Thanks!  This is the third time I've built the Cataclysm pedal - it's a good one.  I used a 1590XX enclosure - with the rigid PCB-mounted pots, the two boards wouldn't fit in a 1590BB - the PCBs would have been too close to the switches.

I love the sound of these two pedals, but if you're looking for a "traditional" reverb with delay, I don't think the Spirit Box is an ideal match.  It has a pre-delay before the reverb kicks in. It's adjustable, but even at the shortest setting, when fed with the delay pedal, you kind of get a "double-bounce" effect with the two delays.  Something like the Wampler Faux Spring Reverb circuit would probably have been a better match in this dual pedal, as that pedal just sounds like a great old spring reverb. Or, a pedal order switch might also give interesting results, where you could feed the reverb into the delay instead. Here's some noodling... 




Yes, I used a inkjet waterslide clear decal paper.  I hate that part of the pedal-building process - making sure no bubbles, or trying to get clear lacquer coats without dimples, crackling, etc.
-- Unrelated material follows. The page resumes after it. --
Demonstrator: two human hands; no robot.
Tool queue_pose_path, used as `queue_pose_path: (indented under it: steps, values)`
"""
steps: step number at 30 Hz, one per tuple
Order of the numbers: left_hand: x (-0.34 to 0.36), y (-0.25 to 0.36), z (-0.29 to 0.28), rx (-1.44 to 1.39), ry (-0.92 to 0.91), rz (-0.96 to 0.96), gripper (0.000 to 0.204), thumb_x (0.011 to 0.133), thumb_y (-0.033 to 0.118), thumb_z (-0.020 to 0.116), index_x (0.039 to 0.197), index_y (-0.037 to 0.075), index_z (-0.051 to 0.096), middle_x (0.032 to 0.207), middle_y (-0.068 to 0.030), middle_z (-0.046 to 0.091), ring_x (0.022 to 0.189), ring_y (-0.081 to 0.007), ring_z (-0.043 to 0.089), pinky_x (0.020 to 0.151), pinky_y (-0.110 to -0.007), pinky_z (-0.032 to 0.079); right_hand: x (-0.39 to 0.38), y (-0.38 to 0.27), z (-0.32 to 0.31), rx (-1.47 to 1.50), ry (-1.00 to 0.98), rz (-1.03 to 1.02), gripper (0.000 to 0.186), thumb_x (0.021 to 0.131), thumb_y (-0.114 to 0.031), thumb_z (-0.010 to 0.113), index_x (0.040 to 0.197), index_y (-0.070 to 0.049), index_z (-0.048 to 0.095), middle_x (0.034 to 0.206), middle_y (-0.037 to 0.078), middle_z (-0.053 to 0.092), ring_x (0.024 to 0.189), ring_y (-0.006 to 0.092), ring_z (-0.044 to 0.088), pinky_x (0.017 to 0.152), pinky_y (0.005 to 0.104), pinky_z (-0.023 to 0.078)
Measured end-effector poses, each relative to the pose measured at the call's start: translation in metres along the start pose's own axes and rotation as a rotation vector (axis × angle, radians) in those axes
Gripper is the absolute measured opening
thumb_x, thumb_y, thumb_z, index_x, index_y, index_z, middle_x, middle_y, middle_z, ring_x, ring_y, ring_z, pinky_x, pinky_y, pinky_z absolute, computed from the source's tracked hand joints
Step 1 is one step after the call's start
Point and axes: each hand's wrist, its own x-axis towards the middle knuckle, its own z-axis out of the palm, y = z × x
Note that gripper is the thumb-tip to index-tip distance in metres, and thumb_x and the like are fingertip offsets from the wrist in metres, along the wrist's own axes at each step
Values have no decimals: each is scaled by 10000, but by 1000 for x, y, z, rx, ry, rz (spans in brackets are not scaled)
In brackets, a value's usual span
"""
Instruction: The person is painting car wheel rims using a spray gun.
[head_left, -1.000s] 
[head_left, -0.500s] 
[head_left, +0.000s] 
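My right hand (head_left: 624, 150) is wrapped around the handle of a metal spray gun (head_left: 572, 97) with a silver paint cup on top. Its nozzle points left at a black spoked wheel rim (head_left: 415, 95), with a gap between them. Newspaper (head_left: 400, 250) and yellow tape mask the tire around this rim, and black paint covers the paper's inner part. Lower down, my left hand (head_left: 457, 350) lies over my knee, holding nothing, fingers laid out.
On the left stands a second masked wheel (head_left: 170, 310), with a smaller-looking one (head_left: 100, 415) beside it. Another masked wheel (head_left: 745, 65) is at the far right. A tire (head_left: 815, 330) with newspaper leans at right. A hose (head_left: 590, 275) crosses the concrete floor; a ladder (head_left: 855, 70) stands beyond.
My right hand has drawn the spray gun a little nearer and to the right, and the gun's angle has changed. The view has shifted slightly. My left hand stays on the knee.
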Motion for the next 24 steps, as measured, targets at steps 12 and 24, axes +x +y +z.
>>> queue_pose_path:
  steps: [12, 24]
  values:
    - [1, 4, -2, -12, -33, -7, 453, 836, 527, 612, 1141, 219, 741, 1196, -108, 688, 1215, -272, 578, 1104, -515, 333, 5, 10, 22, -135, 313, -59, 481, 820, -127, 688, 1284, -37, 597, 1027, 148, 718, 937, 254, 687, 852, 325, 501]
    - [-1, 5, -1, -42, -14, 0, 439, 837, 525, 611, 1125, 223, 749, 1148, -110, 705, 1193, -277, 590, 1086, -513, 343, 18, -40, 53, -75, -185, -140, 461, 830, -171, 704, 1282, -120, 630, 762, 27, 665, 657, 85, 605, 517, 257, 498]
The parts totaled around $100, which isn't too bad for a 2-in-1 pedal, but definitely more than the $30 or so that I spend on most pedals I build.


----------



## Barry (Apr 21, 2020)

Looks great and sounds awesome!


----------



## geekmacdaddy (Apr 22, 2020)

Tight! Love it.


----------



## nichgriff (Apr 22, 2020)

Dirty_Boogie said:


> Thanks!  This is the third time I've built the Cataclysm pedal - it's a good one.  I used a 1590XX enclosure - with the rigid PCB-mounted pots, the two boards wouldn't fit in a 1590BB - the PCBs would have been too close to the switches.
> 
> I love the sound of these two pedals, but if you're looking for a "traditional" reverb with delay, I don't think the Spirit Box is an ideal match.  It has a pre-delay before the reverb kicks in. It's adjustable, but even at the shortest setting, when fed with the delay pedal, you kind of get a "double-bounce" effect with the two delays.  Something like the Wampler Faux Spring Reverb circuit would probably have been a better match in this dual pedal, as that pedal just sounds like a great old spring reverb. Or, a pedal order switch might also give interesting results, where you could feed the reverb into the delay instead. Here's some noodling...
> 
> ...



Sounds great! I was thinking about a pedal order switch but would have no idea how to do that! haha I do have a KMA Cirrus on order though, so I should probably build some that I would be able to use now. 

Thanks for your input!


----------



## Dirty_Boogie (Apr 22, 2020)

nichgriff said:


> Sounds great! I was thinking about a pedal order switch but would have no idea how to do that! haha I do have a KMA Cirrus on order though, so I should probably build some that I would be able to use now.
> 
> Thanks for your input!


Our friends at PedalPCB have you covered... https://www.pedalpcb.com/product/3pdt-order-switch/  

I used one for a SHO Boost < > DumbBell OD pedal.  Boost into OD (more gain on tap) or OD into Boost (OD is louder, but same gain).


----------



## nichgriff (Apr 22, 2020)

Dirty_Boogie said:


> Our friends at PedalPCB have you covered... https://www.pedalpcb.com/product/3pdt-order-switch/
> 
> I used one for a SHO Boost < > DumbBell OD pedal.  Boost into OD (more gain on tap) or OD into Boost (OD is louder, but same gain).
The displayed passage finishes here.